> [Exercise] From the entries below, copy every line where the string "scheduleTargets" appears.

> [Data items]
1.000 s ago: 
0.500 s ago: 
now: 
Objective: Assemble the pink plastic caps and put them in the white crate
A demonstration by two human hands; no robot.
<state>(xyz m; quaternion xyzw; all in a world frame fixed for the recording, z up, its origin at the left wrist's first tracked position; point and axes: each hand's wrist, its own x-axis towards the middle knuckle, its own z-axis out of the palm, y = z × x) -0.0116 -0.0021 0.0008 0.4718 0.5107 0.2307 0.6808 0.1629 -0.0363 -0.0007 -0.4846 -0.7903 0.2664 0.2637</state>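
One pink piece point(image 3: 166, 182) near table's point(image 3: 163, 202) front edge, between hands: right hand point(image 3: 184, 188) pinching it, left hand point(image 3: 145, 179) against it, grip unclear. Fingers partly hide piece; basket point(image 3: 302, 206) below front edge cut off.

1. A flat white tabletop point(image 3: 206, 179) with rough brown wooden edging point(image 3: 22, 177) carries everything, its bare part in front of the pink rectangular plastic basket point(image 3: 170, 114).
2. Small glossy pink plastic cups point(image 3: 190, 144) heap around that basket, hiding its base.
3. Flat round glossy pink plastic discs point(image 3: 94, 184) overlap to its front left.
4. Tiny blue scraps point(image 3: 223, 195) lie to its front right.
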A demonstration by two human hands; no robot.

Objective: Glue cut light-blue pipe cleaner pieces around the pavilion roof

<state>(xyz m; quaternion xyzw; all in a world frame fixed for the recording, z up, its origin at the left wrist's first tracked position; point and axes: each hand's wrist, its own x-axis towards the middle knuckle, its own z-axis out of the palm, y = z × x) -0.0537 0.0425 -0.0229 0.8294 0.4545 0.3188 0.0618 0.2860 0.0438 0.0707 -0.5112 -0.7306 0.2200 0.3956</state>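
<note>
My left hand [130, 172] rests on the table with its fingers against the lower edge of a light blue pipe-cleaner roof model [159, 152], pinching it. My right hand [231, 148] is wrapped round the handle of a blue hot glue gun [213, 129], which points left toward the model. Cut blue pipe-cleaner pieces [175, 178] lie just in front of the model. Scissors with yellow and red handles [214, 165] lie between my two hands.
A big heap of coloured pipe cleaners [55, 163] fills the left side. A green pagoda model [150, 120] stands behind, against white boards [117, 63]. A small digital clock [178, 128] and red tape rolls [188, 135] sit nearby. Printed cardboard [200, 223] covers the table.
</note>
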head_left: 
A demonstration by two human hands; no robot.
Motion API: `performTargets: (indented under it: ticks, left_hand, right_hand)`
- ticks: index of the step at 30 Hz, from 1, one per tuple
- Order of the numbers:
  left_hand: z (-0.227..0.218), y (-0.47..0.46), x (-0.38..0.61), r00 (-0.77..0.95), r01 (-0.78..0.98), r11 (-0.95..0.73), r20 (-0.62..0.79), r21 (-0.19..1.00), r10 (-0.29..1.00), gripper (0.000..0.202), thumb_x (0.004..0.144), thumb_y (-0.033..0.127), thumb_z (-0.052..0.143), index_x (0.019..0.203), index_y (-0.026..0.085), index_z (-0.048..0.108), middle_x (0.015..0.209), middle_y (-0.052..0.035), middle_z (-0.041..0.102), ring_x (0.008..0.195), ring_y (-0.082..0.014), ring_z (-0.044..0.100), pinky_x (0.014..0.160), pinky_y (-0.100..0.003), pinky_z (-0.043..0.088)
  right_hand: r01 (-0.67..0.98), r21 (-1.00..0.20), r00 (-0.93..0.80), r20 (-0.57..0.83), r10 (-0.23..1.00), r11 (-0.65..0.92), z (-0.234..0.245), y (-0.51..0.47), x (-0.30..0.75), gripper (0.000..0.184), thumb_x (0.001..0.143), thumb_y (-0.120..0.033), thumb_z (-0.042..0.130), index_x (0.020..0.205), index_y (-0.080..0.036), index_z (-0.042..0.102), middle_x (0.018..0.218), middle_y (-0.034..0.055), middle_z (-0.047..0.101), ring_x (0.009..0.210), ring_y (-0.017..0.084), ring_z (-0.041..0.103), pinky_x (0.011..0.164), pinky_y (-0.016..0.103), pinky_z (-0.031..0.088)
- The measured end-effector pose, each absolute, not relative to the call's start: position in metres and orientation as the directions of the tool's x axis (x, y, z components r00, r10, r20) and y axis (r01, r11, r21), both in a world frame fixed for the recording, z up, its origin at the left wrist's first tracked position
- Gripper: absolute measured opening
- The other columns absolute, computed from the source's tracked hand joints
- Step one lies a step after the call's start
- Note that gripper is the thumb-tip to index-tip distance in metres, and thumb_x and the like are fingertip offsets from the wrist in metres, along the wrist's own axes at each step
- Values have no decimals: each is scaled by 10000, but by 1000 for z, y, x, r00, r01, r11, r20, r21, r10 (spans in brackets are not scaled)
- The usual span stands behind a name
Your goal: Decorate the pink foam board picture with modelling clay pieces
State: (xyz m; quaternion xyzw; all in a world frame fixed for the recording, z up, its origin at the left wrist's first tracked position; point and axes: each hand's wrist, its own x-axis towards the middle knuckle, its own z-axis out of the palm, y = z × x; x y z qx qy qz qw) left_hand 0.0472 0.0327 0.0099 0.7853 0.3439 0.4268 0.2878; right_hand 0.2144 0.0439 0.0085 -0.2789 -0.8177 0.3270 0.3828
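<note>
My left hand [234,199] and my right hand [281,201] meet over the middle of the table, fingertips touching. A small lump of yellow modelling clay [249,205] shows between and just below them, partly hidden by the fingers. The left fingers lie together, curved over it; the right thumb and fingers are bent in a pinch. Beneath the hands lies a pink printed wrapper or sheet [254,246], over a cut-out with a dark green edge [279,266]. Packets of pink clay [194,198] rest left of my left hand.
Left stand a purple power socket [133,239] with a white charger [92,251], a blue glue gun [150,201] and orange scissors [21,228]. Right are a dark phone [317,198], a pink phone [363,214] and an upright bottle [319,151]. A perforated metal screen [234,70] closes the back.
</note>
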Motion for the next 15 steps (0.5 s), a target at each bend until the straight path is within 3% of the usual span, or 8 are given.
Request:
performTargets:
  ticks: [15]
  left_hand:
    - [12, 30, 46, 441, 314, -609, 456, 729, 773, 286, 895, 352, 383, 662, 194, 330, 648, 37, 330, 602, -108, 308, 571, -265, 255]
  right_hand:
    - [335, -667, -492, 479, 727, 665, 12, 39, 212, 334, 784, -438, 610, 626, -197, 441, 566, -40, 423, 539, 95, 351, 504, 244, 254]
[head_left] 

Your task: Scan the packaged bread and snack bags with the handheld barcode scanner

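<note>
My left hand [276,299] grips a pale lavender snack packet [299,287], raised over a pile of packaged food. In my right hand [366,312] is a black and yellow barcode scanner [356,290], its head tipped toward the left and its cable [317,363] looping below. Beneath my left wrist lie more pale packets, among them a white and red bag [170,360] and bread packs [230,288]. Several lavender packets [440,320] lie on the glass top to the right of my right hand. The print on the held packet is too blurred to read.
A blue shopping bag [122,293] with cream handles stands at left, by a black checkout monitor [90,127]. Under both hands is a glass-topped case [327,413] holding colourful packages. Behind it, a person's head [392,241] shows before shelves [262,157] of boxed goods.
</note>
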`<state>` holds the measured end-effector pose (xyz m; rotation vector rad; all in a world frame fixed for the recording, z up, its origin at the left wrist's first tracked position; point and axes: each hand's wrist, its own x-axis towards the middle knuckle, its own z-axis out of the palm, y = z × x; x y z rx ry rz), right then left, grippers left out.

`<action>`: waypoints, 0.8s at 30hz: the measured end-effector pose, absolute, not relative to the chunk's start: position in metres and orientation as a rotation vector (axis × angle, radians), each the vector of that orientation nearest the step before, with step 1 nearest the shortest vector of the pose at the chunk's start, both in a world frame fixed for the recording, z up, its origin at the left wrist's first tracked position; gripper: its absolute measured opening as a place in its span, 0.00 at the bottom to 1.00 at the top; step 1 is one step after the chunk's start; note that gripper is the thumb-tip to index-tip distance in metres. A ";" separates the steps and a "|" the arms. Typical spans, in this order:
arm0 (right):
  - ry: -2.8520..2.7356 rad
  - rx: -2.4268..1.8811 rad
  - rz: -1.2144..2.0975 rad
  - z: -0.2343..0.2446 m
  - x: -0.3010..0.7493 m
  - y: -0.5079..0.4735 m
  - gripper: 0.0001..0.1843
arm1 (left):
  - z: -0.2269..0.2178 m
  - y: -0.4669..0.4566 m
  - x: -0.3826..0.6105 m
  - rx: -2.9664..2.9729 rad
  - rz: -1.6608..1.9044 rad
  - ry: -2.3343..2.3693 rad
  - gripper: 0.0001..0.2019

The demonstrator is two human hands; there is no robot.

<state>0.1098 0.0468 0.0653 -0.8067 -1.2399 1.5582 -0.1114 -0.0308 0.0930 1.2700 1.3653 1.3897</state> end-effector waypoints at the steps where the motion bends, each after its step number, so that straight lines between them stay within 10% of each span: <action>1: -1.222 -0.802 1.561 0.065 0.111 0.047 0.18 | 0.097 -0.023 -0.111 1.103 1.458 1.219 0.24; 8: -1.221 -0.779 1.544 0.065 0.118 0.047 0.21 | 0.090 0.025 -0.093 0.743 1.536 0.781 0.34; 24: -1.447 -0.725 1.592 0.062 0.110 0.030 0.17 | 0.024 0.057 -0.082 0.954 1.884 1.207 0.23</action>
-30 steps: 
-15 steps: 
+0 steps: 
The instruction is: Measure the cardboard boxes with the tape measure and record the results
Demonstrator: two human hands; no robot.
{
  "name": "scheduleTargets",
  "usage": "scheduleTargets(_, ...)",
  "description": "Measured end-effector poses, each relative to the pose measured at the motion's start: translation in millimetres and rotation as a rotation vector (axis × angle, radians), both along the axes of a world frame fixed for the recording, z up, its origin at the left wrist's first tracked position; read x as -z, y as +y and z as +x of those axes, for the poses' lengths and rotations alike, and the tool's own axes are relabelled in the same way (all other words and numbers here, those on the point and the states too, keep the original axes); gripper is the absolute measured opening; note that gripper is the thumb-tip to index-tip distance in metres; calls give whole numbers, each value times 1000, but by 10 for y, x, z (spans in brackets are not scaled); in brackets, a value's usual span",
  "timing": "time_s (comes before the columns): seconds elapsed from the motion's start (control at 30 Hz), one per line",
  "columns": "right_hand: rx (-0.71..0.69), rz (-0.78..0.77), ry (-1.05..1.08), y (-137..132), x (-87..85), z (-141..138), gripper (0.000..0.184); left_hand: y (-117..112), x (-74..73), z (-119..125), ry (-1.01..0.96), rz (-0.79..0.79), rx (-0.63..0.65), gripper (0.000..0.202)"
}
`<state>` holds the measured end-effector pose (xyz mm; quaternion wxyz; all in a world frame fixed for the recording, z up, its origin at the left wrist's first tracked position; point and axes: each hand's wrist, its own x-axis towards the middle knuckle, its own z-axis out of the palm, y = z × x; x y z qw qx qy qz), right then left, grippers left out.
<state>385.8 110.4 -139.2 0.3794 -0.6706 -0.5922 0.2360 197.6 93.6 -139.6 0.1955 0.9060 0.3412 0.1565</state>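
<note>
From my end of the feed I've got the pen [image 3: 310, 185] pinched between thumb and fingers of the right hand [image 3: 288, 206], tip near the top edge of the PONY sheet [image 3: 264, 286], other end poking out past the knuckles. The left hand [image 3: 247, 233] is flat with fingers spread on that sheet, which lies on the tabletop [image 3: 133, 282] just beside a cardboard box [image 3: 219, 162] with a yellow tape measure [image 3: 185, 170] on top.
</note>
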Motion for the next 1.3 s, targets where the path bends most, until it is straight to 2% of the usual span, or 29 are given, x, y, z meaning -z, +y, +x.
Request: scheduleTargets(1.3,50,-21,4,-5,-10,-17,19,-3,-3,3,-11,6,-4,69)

> [Result]
  "name": "scheduleTargets",
  "usage": "scheduleTargets(_, ...)",
Request: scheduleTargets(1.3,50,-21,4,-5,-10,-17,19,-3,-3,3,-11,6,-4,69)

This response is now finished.